Exercise leadership during rotations
How many times have you tried to get in touch with a prescriber to sort out an issue regarding a prescription, only to be on the receiving end of the following phrase, “I am paging the physician right now for you?” Does this sound familiar to you? Well, if you are like me, then you would probably dread hearing those words because they usually mean that the issue will not be resolved soon and the patient will have to wait in order to get their medication.
Although there are times when the prescriber will contact you right away to resolve the issue, more often than not it can take some time before they get back to you. While no one in particular is to blame for the delay, it is still problematic for patients as they transition from one setting to the next.
There are ways you can exercise leadership during rotations and use what you have learned in different practice settings to improve the transition of care for patients and health providers.
A game of cat and mouse
When I first started working in the community setting, I got a hefty dose of the struggles that many patients face when they are transitioning from the inpatient to the outpatient setting. Once, I came across a prescription for albuterol nebulizing solution that I was trying to bill to the patient’s Medicare part B insurance. Unfortunately, the prescriber who had sent the prescription did not include a diagnosis code. When I called the hospital number on the prescription, I was connected to the answering service department. The woman I spoke with assured me that she was paging the prescriber. As the day went by, I waited to receive a call back from the prescriber so that we could fix the issue at hand, but I never heard back from him.
The next day, I gave the answering service another call. Again, they told me they were paging the prescriber, but still no one had answered the page. In the meantime, the patient’s caregiver called the pharmacy numerous times regarding the patient’s medications, but each day that week I had to explain to the caregiver that if the albuterol is to be billed through the insurance, we need a new prescription with the diagnosis code. This game of cat and mouse continued into the following week, when I was finally able to get in touch with the prescriber to resolve the issue. I was baffled that something so simple as a diagnosis code could become the rate limiting factor for the transition of care process.
The lag in the transition process is not only a burden for patients, who might go days without medication, but also a burden to prescribers and pharmacists as well. The amount of time devoted to resolving issues like these could have been used for more meaningful tasks, such as spending extra time counseling patients on their medications. It was not until I had the opportunity to experience different pharmacy settings on rotations that I was able to understand the relationship between them and why the patient may experience a bumpy ride during his/her transition of care.

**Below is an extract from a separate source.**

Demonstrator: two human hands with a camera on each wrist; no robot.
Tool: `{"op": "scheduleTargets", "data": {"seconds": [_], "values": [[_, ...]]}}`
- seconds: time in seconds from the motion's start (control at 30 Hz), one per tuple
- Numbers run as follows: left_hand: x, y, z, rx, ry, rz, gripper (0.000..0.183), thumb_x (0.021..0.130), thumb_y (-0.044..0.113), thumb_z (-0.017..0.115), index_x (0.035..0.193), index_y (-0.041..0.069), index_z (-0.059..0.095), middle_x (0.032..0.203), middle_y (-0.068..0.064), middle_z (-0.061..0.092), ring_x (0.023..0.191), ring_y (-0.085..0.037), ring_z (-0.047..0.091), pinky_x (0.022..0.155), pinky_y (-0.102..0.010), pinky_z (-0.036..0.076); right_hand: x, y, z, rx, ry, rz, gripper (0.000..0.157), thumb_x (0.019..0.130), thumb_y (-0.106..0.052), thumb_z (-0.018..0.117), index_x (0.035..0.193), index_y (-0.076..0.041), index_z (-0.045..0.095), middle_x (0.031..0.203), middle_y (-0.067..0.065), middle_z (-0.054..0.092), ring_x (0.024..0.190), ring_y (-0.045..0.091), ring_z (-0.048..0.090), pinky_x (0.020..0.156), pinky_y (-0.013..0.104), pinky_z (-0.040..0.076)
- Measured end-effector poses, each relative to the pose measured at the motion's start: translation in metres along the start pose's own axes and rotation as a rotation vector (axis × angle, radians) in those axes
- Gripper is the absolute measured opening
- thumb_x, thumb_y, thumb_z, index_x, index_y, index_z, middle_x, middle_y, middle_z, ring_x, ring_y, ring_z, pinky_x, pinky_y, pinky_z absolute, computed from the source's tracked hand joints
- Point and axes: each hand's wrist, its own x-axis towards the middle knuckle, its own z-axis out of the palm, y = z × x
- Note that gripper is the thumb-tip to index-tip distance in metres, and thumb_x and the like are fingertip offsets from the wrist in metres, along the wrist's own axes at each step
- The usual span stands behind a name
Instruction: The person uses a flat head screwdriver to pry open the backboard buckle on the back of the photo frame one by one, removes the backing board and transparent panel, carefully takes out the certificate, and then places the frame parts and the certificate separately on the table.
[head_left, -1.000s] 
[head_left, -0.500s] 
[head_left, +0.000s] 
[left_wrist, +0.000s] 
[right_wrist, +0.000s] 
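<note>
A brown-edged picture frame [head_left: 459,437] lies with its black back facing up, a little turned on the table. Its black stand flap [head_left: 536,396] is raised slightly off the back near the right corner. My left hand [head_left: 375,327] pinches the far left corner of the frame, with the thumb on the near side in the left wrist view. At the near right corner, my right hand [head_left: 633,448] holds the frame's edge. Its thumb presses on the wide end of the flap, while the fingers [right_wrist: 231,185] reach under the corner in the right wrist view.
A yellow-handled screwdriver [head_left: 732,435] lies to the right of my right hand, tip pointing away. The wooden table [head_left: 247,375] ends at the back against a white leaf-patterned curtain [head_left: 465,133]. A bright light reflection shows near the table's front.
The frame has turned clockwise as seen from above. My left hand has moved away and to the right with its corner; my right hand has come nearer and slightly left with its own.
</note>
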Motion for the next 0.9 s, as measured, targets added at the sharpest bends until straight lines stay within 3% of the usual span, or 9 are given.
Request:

The inpatient and outpatient settings are two separate pharmacy worlds that are connected by an electronic “portal” that sends and receives e-scripts. The lack of understanding that prescribers may have about what occurs on the other side of the “portal” is likely contributing to the chaos that a patient may experience during the transition of care. This is one area where pharmacists can take the lead and ensure that the transition from inpatient to community will be a smooth one for the patient. In fact, student pharmacists who join the health care team on rotations should also play an active role by utilizing the experiences they have had in various settings to promote a seamless transition for patients.
There are countless ways that you can promote a smoother transition of care as a student. For example, you can encourage prescribers to use the pharmacy notes section on an e-script to communicate their intentions regarding medication changes, so that when a pharmacist in the community receives the prescription, he/she does not waste time contacting the prescriber to clarify the change. You may also offer to educate prescribers about the requirements of a prescription, in order to ensure that the patient does not experience a delay in obtaining the medications.
Although it may not seem like much, collectively, all these small actions can have a positive effect in health care by reducing costs and readmissions to the hospital. The quicker the patients can receive their medication, the less likely that they will have an exacerbation requiring hospital readmission. Therefore, student pharmacists and pharmacists should become more proactive in mitigating the challenges currently faced with the transitions of care.
Maria Zdravkova is a final-year PharmD candidate at St. John’s University College of Pharmacy and Health Sciences.